Overview
Developing scientific theories (general and abstract explanations of a set of phenomena) and models (more specific and precise explanations based on a set of structures and mechanisms) faces two related problems: how to keep track of the speed with which new experimental data are acquired and how to mitigate the cognitive limitations (including cognitive biases) that hamper scientists' search for successful solutions. The aim of this multidisciplinary project is to address these two problems by developing a revolutionary new way to generate scientific models: to produce them using artificial evolution. This methodology will alleviate the problem of data overload and will make it possible to search much larger and more varied conceptual spaces than those currently searched by human scientists.
The basic methodology involved is meta-modelling. The project uses a class of techniques known as evolutionary computation to automatically produce models.
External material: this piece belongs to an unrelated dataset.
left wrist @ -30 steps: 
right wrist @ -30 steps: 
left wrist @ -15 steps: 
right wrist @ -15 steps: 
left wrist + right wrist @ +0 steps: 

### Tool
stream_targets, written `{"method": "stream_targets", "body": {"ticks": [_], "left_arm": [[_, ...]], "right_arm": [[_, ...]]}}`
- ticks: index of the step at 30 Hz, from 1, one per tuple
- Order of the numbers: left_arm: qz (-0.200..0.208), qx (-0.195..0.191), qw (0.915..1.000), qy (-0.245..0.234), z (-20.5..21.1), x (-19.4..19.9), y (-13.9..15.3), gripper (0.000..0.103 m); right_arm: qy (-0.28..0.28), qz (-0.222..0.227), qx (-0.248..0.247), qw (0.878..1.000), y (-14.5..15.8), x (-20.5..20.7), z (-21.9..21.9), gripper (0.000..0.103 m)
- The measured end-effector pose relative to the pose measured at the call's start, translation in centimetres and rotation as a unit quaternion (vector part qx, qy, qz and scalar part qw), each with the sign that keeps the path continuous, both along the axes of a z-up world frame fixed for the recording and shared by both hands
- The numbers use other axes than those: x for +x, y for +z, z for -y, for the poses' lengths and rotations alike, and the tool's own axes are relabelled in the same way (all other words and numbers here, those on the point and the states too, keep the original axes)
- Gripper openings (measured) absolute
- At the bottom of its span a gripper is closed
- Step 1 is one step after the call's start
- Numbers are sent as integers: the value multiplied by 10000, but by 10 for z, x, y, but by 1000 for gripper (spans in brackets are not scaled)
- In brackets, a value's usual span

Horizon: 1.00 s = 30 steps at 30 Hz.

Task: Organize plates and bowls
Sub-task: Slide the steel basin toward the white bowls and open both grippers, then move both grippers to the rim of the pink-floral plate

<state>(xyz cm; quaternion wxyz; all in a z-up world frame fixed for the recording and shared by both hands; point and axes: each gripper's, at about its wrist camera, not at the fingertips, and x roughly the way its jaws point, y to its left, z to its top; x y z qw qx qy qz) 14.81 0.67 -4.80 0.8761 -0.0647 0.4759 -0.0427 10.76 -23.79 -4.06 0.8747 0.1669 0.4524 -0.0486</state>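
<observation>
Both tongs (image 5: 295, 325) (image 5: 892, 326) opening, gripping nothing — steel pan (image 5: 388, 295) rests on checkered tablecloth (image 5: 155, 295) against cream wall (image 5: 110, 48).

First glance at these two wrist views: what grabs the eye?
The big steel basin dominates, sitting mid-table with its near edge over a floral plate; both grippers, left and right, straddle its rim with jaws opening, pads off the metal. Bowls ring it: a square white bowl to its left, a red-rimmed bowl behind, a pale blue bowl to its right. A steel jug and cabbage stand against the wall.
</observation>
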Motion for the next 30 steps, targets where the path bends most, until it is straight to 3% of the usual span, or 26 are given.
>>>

This class of techniques includes genetic algorithms and genetic programming. Genetic programming evolves entire computer programs from more primitive operators. By using a set of experimental data taken from the scientific literature, and a set of operators suitable for the scientific domain, our methodology is capable of generating models which are capable of reproducing the required scientific behaviour.
For example, the following lisp-like program represents a model created for the Delayed Match to Sample problem. Below it is an alternative representation, as a hierarchical tree. The model assumes a short-term memory (STM), means for inputting values (I1, I2 and I3), and the final value will be taken as the output from the model.
(progn2 (progn2 (putSTM I1) (progn2 (putSTM I2) (putSTM I3)) (compare13)))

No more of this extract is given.